◆ What is being asked ◆
Transcribe exactly, and only, the lines from the one containing "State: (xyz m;" through the end of the material.

◆ Data block ◆
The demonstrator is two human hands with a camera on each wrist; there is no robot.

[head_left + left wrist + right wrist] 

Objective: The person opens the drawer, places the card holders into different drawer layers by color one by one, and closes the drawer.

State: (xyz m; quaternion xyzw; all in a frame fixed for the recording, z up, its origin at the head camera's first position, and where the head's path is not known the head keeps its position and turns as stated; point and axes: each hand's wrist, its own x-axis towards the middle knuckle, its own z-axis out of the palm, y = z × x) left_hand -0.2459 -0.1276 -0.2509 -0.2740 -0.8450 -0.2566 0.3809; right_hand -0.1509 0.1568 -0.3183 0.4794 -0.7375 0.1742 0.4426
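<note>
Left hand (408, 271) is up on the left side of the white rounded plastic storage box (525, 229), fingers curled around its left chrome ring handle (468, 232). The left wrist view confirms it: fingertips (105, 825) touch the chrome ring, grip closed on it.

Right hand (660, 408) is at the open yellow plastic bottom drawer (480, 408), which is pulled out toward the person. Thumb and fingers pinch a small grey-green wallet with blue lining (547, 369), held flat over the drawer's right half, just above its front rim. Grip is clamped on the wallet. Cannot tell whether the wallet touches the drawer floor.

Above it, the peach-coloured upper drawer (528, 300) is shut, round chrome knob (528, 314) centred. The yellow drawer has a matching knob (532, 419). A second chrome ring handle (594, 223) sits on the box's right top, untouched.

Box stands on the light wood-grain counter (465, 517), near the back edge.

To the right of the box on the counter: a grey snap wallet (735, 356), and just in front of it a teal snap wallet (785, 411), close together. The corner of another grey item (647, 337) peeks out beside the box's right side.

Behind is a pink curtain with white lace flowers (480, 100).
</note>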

◆ Response box ◆
State: (xyz m; quaternion xyzw; all in a frame fixed for the recording, z up, its origin at the head camera's first position, and where the head's path is not known the head keeps its position and turns as stated; point and axes: each hand's wrist, its own x-axis towards the middle knuckle, its own z-axis out of the palm, y = z × x) left_hand -0.2459 -0.1276 -0.2509 -0.2740 -0.8450 -0.2566 0.3809; right_hand -0.1509 0.1568 -0.3183 0.4794 -0.7375 0.1742 0.4426
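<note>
Left hand (408, 271) is up on the left side of the white rounded plastic storage box (525, 229), fingers curled around its left chrome ring handle (468, 232). The left wrist view confirms it: fingertips (105, 825) touch the chrome ring, grip closed on it.

Right hand (660, 408) is at the open yellow plastic bottom drawer (480, 408), which is pulled out toward the person. Thumb and fingers pinch a small grey-green wallet with blue lining (547, 369), held flat over the drawer's right half, just above its front rim. Grip is clamped on the wallet. Cannot tell whether the wallet touches the drawer floor.

Above it, the peach-coloured upper drawer (528, 300) is shut, round chrome knob (528, 314) centred. The yellow drawer has a matching knob (532, 419). A second chrome ring handle (594, 223) sits on the box's right top, untouched.

Box stands on the light wood-grain counter (465, 517), near the back edge.

To the right of the box on the counter: a grey snap wallet (735, 356), and just in front of it a teal snap wallet (785, 411), close together. The corner of another grey item (647, 337) peeks out beside the box's right side.

Behind is a pink curtain with white lace flowers (480, 100).
</note>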

No further output remains for this exercise.